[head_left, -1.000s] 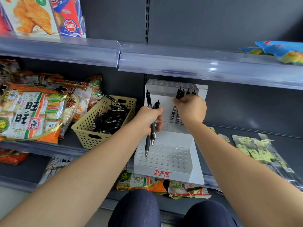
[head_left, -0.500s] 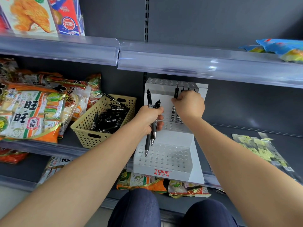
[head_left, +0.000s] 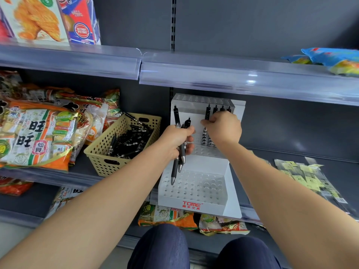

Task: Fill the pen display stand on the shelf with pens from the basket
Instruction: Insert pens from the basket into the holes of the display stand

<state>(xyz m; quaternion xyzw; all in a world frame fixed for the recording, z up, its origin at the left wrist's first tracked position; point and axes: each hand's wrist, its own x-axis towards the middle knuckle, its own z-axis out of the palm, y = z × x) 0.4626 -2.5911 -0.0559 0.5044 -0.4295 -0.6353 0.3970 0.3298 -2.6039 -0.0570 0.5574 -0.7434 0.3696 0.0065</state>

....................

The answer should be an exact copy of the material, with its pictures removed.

→ **RESPONSE**
[head_left, -1.000s] 
[head_left, -0.500s] 
[head_left, +0.000s] 

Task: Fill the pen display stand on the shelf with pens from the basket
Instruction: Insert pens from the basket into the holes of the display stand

<state>(xyz m; quaternion xyzw; all in a world frame fixed for the recording, z up, its origin at the left wrist's first tracked position; point and axes: each hand's wrist, its own x-axis towards the middle knuckle, its own z-axis out of the palm, y = z × x) 0.4626 -2.5911 -0.0559 0.5044 -0.4295 -0.6353 0.3970 0.3298 -2.6039 -0.0570 0.5574 -0.7434 0.3696 0.0065</state>

No more output will be given for this exercise.